Rivaayat, an initiative of three 19-year-olds, aims to bridge the gap between terracotta potters, basket makers and the online marketplace
Ghanshyam Prajapati, 22, from Moliya, Alwar, Rajasthan, put his hands on the clay for the first time when he was just eight years old.
Her older brother, father and grandfather are all traditional terracotta potters. Day after day, as the women of the family prepare the sand for each pot, Ghanshyam and his team lend it shape and circumference.
When public exhibitions, which were a regular source of income, suddenly came to a halt due to the pandemic, Ghanshyam and his family were hit by a crisis.
But now everything from water jars to the decorative tea sets that adorn his collection is being shipped across the world thanks to three 19-year-olds and their start-up, Rivaayat.
It all started with a social entrepreneurship project that three friends had to carry out, as part of their studies at Sri Ram College of Commerce in Delhi. “When we were in first year, we met a lot of artisans near our college who were selling jars on the road. Later in an article we read more about Kumar settlement in Uttam Nagar and tried to understand the craft better. There are around 600 potters’ families in Uttam Nagar and that’s where we started, ”says Tania Agarwal, one of the co-directors of Rivaayat, which started as an initiative in November 2019. With Tania, Rohan Kohli and Akshit Gupta lead the team.
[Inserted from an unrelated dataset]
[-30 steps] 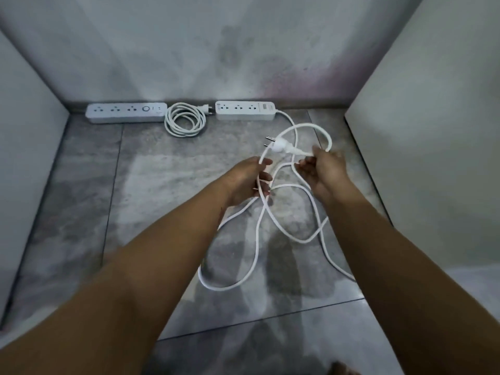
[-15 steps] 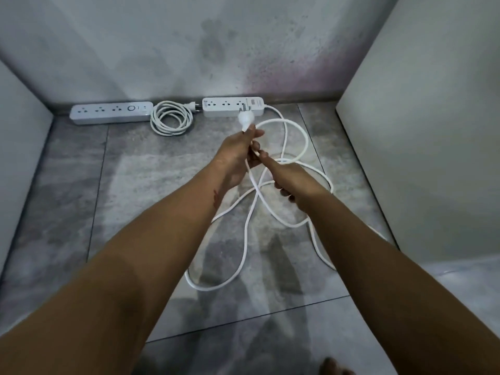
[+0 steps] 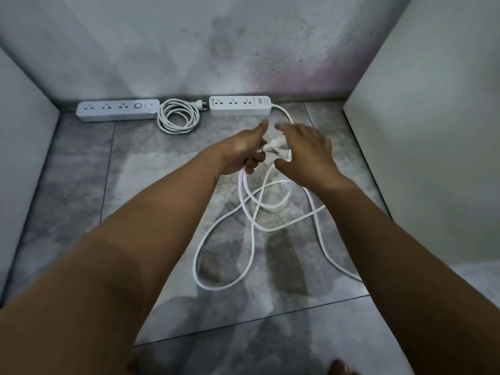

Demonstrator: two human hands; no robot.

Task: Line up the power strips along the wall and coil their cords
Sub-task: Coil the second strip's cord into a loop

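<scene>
As two bare forearms reach forward over a grey tiled floor [image 3: 140, 158], a loose white cord [image 3: 253, 239] sprawls in crossed loops on the tiles beneath them. Just beyond, the left hand [image 3: 242, 151] has its grip closed around this cord right behind the white plug [image 3: 276, 144], fingers curled under and thumb pointing up. The right hand [image 3: 307, 155] hovers palm down over the plug's far end, its grip open with fingers stretched straight; whether it touches the plug cannot be told. Farther back, the cord runs up to a white power strip [image 3: 239, 105] lying flat against the stained wall [image 3: 243, 50]. To its left, a coiled cord [image 3: 177, 119] lies just beside it, and a second, longer power strip [image 3: 117, 110] sits along the same wall.
</scene>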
After numerous surveys, visits and trials to understand the issues facing artisans, they decided to go ahead with a platform that could bridge the gap between these potters and potential markets.
The team first identifies the trades and art forms that are in difficulty, and then addresses groups that practice those art forms. “In general, in India, art forms are practiced in clusters. We carry out field surveys with these communities to identify and map their problems, ”explains Rohan.
He adds, “The basic framework we identified was to link directly to the marketplace, whether through websites like Amazon or our own website. The next step was to introduce them to the logistics and good packaging.
The fragility of terracotta makes packaging a major element of a successful economic model.
So far, Rivaayat works with 17 terracotta artisans in Haryana, Rajasthan and Delhi. The products have been listed on over 20 online platforms, apart from their own websites.
The trio and their team of 20 have now expanded to baskets woven with water hyacinth. The little-known craft uses water reeds that exacerbate water pollution to make utility baskets. “By employing a group of 35 women in Uttarakhand and bearing in mind the environmental risks posed by the raw material, we are promoting this art form,” Tania adds.